As we prepare to move into 2022, New Mexico has a great opportunity to create all kinds of new revenue thanks to last year’s decision to legalize recreational marijauna. Though residents have been allowed to possess small amounts of marijauna legally here for more than six months, retail establishments will be allowed to open no later than April. As we prepare for that reality, every city and county should make themselves as accessible as possible for the entrepreneurs looking to break into the market. Gatekeeping our towns from that revenue source does nothing but hurt the bottom line moving forward. 

For years, marijuana was seen as a taboo subject all over the country. People were afraid of having recreational marijuana legalized, afraid of the effect it would have on residents and the neighborhoods it was in. But as more and more states have legalized it over the past decade, they have seen that the benefits of allowing it far outweigh the risks. Neighborhoods didn’t burn to the ground because local stores sold marijuana. The residents didn’t all turn into degenerates. Instead, revenue soared and allowed more projects to be completed and the state to build up a surplus of funding to make some dreams a reality. 

The hope is that recreational marijuana can have a similar effect here in New Mexico, now and in the years to come. This is a state that has become overly reliant on revenue from the oil and gas industry, a sector that has an uncertain future over the next decade-plus. The state has seen revenue increase thanks to its embrace of the film industry, and it hopes that marijuana will have a similar trajectory. However, that is only possible if local governments get on board and keep the process moving. This is not something to be scared of. Yes, it is new and governments generally don’t do well embracing new things. But this needs to be the exception. 

If a business owner shows an interest in moving into an available space here in Las Vegas, our local government needs to make the process as smooth as possible. They will face plenty of roadblocks at the state level. If they face even more on the local level, maybe they will choose to plant their business somewhere more welcoming. If they do that, then some other municipality will receive the tax funds from the business, and we certainly don’t want that. 

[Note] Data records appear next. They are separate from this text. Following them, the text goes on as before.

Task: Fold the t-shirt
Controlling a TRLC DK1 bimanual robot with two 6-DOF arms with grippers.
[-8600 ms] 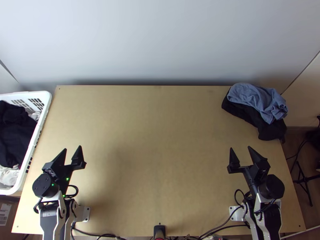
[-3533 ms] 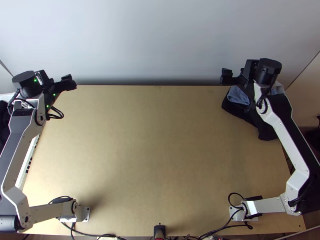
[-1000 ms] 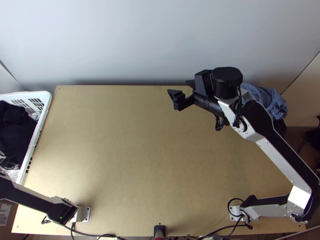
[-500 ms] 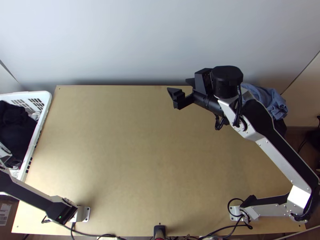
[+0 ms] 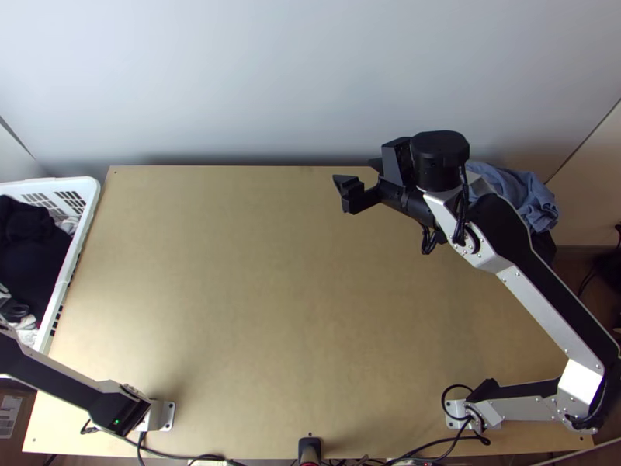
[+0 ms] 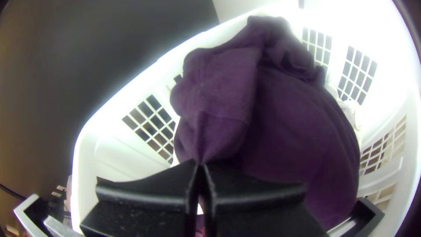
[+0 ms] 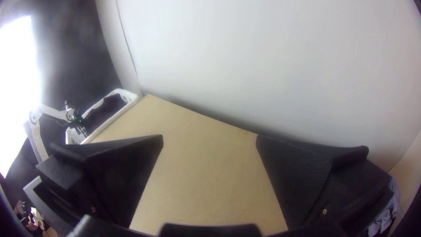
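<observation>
Wooden table (image 5: 233, 272), left pincer (image 5: 14, 309) pinching purple cloth (image 6: 285, 118), right pincer (image 5: 355, 171) agape

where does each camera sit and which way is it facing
Top view: fixed high over the near edge of the table, looking steeply down; the left arm and right arm both show.
Left wrist view: on the left arm, looking down into the white laundry basket at a dark garment; the left fingers meet at their tips.
Right wrist view: on the right arm, looking across the table towards the wall; the right fingers stand apart.
Shared: top and right wrist views both show table, basket and left arm.
</observation>
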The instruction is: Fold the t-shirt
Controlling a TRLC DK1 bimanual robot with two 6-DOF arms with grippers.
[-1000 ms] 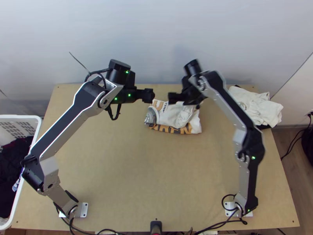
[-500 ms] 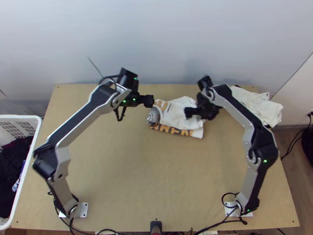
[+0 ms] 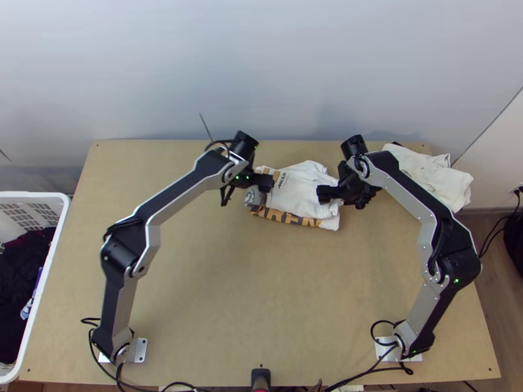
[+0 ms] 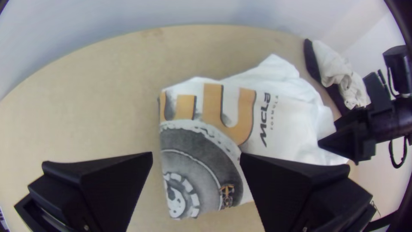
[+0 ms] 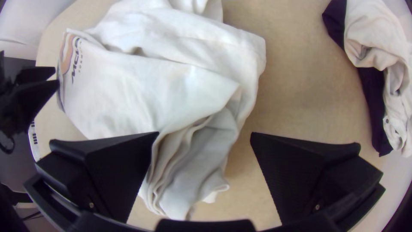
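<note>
A white T-shirt (image 3: 294, 189) with orange and grey print lay folded into a rumpled bundle at the upper centre of the frame, near the far edge of a light wooden tabletop (image 3: 216, 281). From the upper centre, the left end effector (image 3: 267, 183) stood over the printed end, its fingers wide apart in the left wrist view. The right end effector (image 3: 325, 193) stood at the shirt's plainer, creased end, also spread wide in its own wrist view, where loosely gathered layers showed between and partly behind its fingers. At the upper right of the frame, a crumpled heap of off-white and dark cloth (image 3: 431, 179) rested at the tabletop's corner. A white laundry basket (image 3: 63, 225) holding dark clothes (image 3: 23, 274) stood along the left edge.
</note>
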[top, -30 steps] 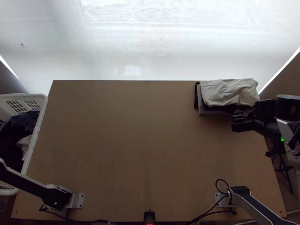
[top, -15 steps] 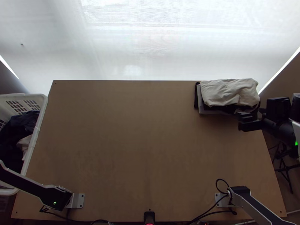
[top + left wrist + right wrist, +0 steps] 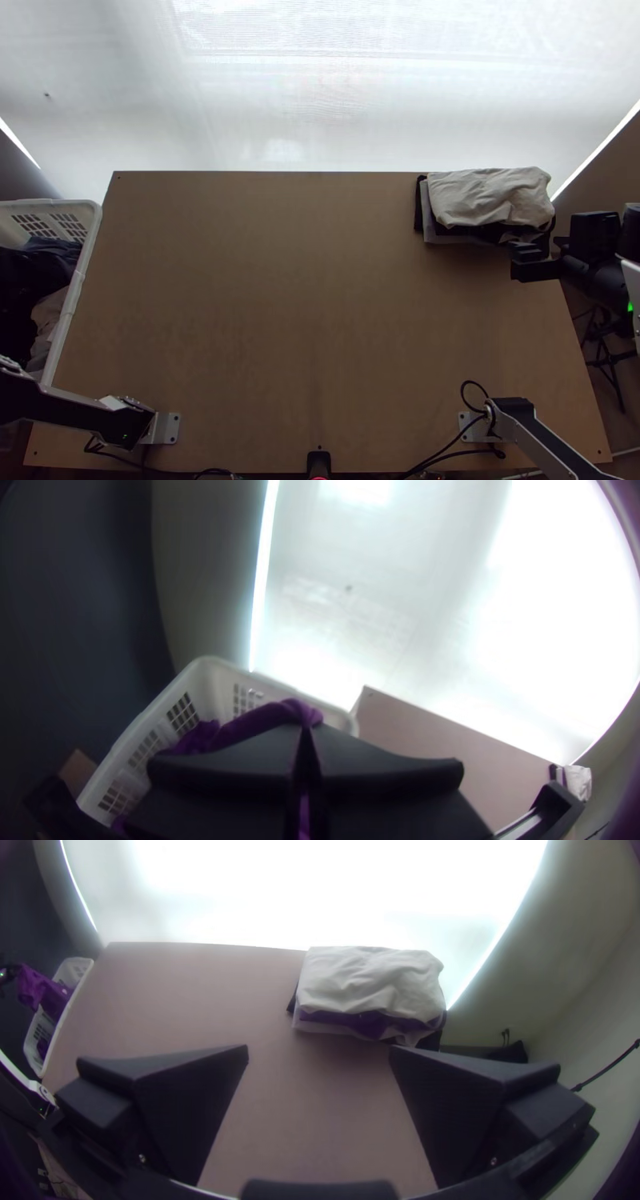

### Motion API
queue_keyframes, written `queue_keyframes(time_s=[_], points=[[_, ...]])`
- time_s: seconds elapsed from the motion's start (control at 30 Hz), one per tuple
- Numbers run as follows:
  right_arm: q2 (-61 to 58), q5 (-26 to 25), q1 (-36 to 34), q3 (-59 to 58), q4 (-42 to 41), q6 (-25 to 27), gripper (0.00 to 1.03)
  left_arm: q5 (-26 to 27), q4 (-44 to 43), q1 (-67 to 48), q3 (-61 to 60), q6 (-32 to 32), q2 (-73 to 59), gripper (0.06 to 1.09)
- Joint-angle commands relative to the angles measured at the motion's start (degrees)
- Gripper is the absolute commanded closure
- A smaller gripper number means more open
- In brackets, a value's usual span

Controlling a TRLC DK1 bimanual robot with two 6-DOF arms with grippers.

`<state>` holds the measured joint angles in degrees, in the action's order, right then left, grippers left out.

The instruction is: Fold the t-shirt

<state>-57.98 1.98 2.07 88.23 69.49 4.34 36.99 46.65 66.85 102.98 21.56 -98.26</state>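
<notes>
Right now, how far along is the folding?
Looks done: a folded stack at the table's far right corner, cream cloth on top.
In hand: left gripper pinches a bunched garment by the basket; can't confirm it's the t-shirt. Right gripper is open and empty.
To do: likely spread, fold, stack.

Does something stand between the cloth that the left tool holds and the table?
Yes: the basket's side wall, beside the table. The cloth, pinched in the left tool, hangs over the basket and probably must pass above that wall.
</notes>
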Motion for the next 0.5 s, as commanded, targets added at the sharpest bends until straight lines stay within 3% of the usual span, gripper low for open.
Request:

This is an exciting opportunity to unlock all sorts of new funding. There are plenty of benefits staring all of us in the face, while we have to look much harder to find the potential downsides. Only time will tell how accessible our local communities will be when it comes to the recreational marijuana market. But we plead with everyone in charge of these decisions to keep potential business owners moving through the process. Be helpful. Be welcoming. Opportunities like this don’t come along every day.